Records drawn from a dataset:
□ □ □ □ □
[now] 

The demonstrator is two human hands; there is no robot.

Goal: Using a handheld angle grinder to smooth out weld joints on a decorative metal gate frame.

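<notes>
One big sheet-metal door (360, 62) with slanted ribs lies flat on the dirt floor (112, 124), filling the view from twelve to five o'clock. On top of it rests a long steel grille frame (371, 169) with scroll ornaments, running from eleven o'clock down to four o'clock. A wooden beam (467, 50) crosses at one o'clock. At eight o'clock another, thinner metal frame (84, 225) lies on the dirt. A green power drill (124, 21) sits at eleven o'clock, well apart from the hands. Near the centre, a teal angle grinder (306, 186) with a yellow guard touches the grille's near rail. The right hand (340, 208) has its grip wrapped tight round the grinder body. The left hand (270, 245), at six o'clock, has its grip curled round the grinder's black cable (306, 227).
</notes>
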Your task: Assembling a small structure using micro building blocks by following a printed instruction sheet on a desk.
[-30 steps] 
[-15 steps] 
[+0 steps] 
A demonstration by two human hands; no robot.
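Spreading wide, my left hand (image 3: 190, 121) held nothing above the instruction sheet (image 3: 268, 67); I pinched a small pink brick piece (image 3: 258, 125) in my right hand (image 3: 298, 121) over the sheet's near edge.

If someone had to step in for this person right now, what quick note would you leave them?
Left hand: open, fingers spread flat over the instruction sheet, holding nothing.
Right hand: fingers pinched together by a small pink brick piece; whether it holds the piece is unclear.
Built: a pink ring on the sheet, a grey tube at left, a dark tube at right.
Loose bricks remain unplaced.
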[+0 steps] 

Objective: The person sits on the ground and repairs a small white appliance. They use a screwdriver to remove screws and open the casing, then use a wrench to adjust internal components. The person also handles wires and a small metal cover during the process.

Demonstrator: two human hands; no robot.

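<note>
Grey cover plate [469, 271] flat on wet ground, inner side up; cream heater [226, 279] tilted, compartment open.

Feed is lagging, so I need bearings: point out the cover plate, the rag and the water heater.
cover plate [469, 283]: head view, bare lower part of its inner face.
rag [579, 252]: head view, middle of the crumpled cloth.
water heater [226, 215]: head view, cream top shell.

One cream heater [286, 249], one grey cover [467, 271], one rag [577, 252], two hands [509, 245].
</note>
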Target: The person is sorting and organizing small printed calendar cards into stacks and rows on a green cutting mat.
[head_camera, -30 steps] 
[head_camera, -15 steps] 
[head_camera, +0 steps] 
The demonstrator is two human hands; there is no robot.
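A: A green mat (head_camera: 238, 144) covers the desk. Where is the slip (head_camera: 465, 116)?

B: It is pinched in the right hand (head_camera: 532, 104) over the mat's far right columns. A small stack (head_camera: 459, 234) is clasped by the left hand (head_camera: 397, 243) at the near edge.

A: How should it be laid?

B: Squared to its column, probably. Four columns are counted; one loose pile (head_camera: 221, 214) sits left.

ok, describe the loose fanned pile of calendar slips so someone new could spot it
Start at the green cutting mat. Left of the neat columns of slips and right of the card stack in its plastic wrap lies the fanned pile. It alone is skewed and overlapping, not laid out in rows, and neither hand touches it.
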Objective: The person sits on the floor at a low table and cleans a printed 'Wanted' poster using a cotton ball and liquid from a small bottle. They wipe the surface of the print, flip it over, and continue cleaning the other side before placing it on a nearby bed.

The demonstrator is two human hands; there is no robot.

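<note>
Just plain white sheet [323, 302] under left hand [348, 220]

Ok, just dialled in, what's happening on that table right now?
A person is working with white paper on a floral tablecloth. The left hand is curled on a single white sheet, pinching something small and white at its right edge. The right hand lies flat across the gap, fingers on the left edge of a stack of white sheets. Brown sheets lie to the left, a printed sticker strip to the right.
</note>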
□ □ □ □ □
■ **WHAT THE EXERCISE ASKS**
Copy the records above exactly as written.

■ **OUTPUT**
[now] 

The demonstrator is two human hands; there is no robot.

Goal: Using a handheld angle grinder to smooth out weld joints on a decorative metal gate frame.

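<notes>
One big sheet-metal door (360, 62) with slanted ribs lies flat on the dirt floor (112, 124), filling the view from twelve to five o'clock. On top of it rests a long steel grille frame (371, 169) with scroll ornaments, running from eleven o'clock down to four o'clock. A wooden beam (467, 50) crosses at one o'clock. At eight o'clock another, thinner metal frame (84, 225) lies on the dirt. A green power drill (124, 21) sits at eleven o'clock, well apart from the hands. Near the centre, a teal angle grinder (306, 186) with a yellow guard touches the grille's near rail. The right hand (340, 208) has its grip wrapped tight round the grinder body. The left hand (270, 245), at six o'clock, has its grip curled round the grinder's black cable (306, 227).
</notes>
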Your task: Assembling a small structure using micro building blocks by following a printed instruction sheet on a desk.
[-30 steps] 
[-15 steps] 
[+0 steps] 
A demonstration by two human hands; no robot.
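Spreading wide, my left hand (image 3: 190, 121) held nothing above the instruction sheet (image 3: 268, 67); I pinched a small pink brick piece (image 3: 258, 125) in my right hand (image 3: 298, 121) over the sheet's near edge.

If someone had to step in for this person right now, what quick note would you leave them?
Left hand: open, fingers spread flat over the instruction sheet, holding nothing.
Right hand: fingers pinched together by a small pink brick piece; whether it holds the piece is unclear.
Built: a pink ring on the sheet, a grey tube at left, a dark tube at right.
Loose bricks remain unplaced.
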[+0 steps] 

Objective: The person sits on the ground and repairs a small white appliance. They use a screwdriver to remove screws and open the casing, then use a wrench to adjust internal components. The person also handles wires and a small metal cover during the process.

Demonstrator: two human hands; no robot.

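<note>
Grey cover plate [469, 271] flat on wet ground, inner side up; cream heater [226, 279] tilted, compartment open.

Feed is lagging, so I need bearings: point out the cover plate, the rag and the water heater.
cover plate [469, 283]: head view, bare lower part of its inner face.
rag [579, 252]: head view, middle of the crumpled cloth.
water heater [226, 215]: head view, cream top shell.

One cream heater [286, 249], one grey cover [467, 271], one rag [577, 252], two hands [509, 245].
</note>
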Target: The person is sorting and organizing small printed calendar cards into stacks and rows on a green cutting mat.
[head_camera, -30 steps] 
[head_camera, -15 steps] 
[head_camera, +0 steps] 
The demonstrator is two human hands; there is no robot.
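A: A green mat (head_camera: 238, 144) covers the desk. Where is the slip (head_camera: 465, 116)?

B: It is pinched in the right hand (head_camera: 532, 104) over the mat's far right columns. A small stack (head_camera: 459, 234) is clasped by the left hand (head_camera: 397, 243) at the near edge.

A: How should it be laid?

B: Squared to its column, probably. Four columns are counted; one loose pile (head_camera: 221, 214) sits left.

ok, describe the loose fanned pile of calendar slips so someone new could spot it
Start at the green cutting mat. Left of the neat columns of slips and right of the card stack in its plastic wrap lies the fanned pile. It alone is skewed and overlapping, not laid out in rows, and neither hand touches it.
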Objective: The person sits on the floor at a low table and cleans a printed 'Wanted' poster using a cotton ball and liquid from a small bottle. They wipe the surface of the print, flip it over, and continue cleaning the other side before placing it on a nearby bed.

The demonstrator is two human hands; there is no robot.

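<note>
Just plain white sheet [323, 302] under left hand [348, 220]

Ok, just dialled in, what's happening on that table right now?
A person is working with white paper on a floral tablecloth. The left hand is curled on a single white sheet, pinching something small and white at its right edge. The right hand lies flat across the gap, fingers on the left edge of a stack of white sheets. Brown sheets lie to the left, a printed sticker strip to the right.
</note>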

The exercise has been fully answered.